THE DATA »
----

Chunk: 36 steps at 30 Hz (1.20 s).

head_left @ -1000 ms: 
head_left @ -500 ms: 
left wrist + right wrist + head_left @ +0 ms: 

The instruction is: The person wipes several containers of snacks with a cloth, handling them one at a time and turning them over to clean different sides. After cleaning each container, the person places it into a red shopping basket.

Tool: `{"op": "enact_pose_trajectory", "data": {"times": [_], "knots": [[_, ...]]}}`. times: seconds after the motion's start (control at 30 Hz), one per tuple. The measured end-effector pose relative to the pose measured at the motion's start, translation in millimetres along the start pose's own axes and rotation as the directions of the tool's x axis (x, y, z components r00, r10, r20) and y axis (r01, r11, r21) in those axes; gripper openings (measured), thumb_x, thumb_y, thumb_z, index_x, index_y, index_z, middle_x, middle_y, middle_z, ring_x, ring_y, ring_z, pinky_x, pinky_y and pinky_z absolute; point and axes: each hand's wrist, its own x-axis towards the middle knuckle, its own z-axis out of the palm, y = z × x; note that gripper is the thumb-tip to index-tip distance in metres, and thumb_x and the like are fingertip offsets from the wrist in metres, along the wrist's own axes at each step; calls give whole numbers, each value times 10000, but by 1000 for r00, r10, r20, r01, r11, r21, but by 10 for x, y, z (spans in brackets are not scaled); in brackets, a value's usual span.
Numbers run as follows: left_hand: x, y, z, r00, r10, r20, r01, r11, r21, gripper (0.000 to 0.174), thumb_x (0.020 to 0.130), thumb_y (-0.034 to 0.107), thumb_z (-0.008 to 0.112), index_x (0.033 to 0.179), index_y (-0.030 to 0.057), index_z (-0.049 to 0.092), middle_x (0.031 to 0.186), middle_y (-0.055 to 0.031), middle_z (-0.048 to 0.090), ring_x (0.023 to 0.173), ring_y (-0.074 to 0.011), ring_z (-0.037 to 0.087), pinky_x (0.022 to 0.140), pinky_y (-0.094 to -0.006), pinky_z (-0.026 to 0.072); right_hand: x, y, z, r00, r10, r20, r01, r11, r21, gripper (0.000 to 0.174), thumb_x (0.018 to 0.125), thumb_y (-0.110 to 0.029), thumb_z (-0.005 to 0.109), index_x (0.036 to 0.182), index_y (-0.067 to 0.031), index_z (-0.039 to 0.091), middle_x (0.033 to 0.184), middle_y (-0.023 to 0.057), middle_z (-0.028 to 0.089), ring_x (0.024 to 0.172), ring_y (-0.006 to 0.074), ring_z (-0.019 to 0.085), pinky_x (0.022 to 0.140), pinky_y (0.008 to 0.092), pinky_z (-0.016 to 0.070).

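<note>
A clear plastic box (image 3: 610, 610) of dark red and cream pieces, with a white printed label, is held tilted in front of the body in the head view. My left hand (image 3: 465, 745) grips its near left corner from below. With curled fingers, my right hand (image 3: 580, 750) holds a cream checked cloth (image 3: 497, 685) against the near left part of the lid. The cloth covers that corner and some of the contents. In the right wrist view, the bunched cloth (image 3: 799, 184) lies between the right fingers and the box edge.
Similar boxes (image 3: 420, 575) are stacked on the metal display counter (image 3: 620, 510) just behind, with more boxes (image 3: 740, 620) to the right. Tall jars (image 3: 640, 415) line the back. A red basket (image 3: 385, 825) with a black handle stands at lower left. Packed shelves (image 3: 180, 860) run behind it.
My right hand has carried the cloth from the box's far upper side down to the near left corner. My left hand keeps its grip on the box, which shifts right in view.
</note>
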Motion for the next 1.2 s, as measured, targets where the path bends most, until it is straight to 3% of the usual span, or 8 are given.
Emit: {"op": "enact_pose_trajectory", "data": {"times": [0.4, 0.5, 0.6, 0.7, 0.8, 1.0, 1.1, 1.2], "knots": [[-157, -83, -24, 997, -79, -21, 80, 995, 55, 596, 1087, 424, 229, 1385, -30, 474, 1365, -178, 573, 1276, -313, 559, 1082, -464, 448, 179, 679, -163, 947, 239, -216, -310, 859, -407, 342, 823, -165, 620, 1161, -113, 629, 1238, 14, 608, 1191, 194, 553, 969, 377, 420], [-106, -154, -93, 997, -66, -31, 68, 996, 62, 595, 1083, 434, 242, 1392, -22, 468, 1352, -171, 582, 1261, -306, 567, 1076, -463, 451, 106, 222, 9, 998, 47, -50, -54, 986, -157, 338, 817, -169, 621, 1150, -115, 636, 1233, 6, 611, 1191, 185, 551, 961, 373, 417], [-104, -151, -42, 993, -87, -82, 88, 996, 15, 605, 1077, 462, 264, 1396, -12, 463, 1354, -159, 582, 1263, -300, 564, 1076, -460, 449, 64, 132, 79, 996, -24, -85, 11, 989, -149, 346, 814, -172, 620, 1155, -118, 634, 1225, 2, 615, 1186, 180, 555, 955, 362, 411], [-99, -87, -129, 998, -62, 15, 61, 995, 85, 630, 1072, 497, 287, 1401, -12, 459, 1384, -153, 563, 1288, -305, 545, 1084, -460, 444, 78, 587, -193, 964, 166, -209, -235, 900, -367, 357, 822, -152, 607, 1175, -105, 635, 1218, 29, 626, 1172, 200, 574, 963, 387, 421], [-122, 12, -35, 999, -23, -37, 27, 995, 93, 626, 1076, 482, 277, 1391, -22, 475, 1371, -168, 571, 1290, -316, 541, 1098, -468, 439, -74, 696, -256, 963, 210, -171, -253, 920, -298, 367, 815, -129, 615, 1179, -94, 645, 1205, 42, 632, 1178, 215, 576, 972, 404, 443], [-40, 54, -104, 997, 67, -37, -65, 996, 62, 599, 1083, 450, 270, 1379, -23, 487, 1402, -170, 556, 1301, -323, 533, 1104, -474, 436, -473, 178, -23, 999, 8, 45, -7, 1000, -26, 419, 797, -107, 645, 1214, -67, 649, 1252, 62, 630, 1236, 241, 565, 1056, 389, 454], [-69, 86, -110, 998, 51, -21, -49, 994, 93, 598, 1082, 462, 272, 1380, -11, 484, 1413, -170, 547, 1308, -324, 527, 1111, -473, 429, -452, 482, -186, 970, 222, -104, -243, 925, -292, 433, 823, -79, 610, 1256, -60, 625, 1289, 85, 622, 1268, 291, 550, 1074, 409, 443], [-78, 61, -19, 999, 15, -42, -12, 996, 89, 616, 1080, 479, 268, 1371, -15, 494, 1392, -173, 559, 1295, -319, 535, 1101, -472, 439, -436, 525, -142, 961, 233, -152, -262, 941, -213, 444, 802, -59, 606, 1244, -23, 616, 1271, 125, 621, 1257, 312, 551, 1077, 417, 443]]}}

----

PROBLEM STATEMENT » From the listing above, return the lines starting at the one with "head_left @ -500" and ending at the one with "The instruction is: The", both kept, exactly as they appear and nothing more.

RESULT »
head_left @ -500 ms: 
left wrist + right wrist + head_left @ +0 ms: 

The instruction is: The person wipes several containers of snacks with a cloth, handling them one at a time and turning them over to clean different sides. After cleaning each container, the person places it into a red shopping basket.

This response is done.